I believe that we will first reach many Zers, Millennials, and Xers by what we do online. Our online efforts are NOT some sideshow to “real” in-person church. Don’t get me wrong: I am a Baby Boomer, and for me, in-person church will never be replaced by online church. But many people who are younger than me don’t see it that way, and they don’t function that way. When we improve our online content and stop seeing it as a sideshow, then we will stand a better chance of influencing many people to come inside our sanctuary walls.
It will also mean that we must go to them beyond being online. It will mean going to college campuses and being active where Zers, Millennials, and Xers thrive.

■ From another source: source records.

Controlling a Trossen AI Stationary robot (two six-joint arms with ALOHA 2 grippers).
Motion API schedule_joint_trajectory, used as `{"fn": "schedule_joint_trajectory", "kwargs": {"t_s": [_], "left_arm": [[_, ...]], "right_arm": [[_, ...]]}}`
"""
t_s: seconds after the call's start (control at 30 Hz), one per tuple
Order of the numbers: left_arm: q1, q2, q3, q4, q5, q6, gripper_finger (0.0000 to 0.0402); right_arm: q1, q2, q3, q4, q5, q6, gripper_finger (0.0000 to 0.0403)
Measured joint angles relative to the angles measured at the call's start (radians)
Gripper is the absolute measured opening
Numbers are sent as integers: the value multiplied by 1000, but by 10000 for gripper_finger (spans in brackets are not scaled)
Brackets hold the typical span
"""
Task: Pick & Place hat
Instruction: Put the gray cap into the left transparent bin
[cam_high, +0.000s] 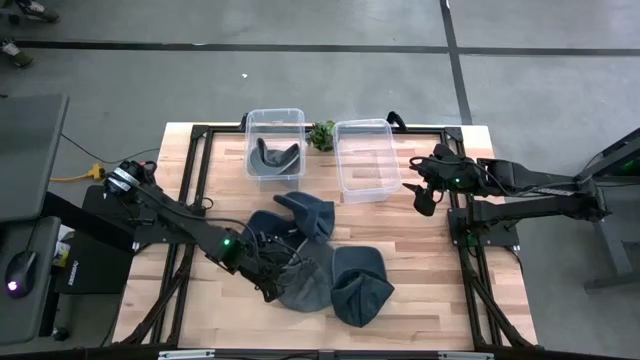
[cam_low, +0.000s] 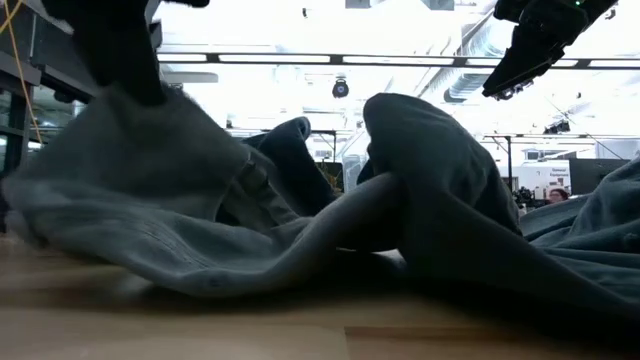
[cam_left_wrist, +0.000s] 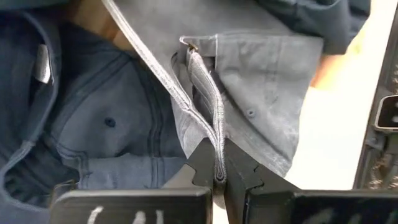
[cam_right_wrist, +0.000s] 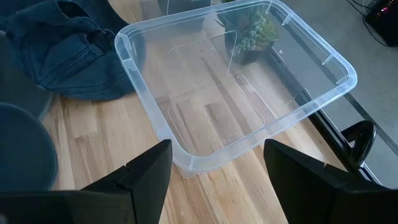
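Several dark blue-grey caps lie heaped in the middle of the table; one more cap sits inside the left clear bin. My left gripper is low at the heap's left side, shut on a grey cap. In the low view that cap rises at the left below the dark gripper. My right gripper hovers open above the table, just right of the right clear bin, touching nothing. My left gripper pinches a raised fold of the grey cap's edge between its two fingers, the folded seam running out along and away from the fingertips. Several layers are gathered in the pinch. The cap's body still lies on the other caps and the table.
Two clear plastic bins stand side by side at the table's far edge, with a small green plant between them. The right bin holds nothing. Bare wood lies right of the heap. Black frame rails border the tabletop.
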Motion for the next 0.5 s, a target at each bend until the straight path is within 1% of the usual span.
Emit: {"fn": "schedule_joint_trajectory", "kwargs": {"t_s": [0.27,0.5], "left_arm": [[0,0,162,-175,-12,23,3],[0,0,279,-268,-24,60,3]], "right_arm": [[0,0,0,0,0,0,249],[0,0,0,0,-3,0,249]]}}
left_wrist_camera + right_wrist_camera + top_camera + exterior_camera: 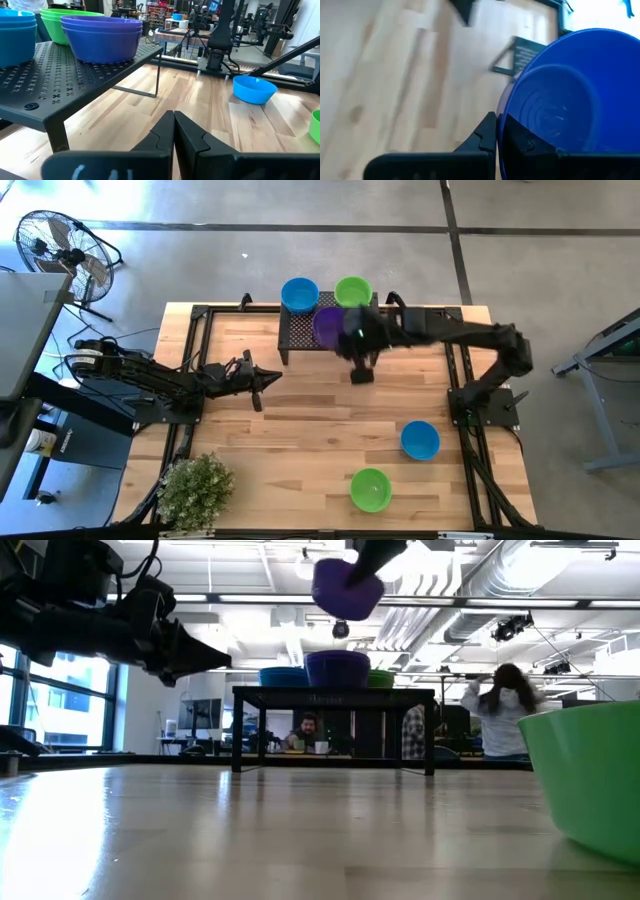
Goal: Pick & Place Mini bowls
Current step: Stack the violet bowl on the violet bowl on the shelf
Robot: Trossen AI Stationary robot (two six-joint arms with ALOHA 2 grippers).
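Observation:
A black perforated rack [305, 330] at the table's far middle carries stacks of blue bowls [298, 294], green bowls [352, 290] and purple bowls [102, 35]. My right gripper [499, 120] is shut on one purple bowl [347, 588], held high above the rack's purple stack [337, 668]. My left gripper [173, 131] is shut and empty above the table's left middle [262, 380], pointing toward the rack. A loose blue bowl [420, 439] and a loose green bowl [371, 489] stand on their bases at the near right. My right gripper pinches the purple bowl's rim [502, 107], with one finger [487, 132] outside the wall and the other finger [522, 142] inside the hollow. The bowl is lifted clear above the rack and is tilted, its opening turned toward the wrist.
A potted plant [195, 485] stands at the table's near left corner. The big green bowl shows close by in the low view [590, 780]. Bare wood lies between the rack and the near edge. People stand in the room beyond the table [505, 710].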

A church that is exceedingly top-heavy in baby boomers is not in a healthy long-run position. Such a church could very easily and quickly become a museum piece.
But I am optimistic that our online presence will continue to improve. I am also optimistic that we will improve and expand by going to the places where Zers, Millennials, and Xers are.
Jesus said, “Let them come onto me.” Given the realities of this era, I believe that Jesus today would also say, “Let’s go onto them.” Jesus was not a hermit or a mystic on a mountain who expected people to make the trek to him. He made an effort to go where they were. I know we will get better at doing the same.
As we do this, I think we can vastly reduce any metaphysical tensions between – as it were – “town and gown.”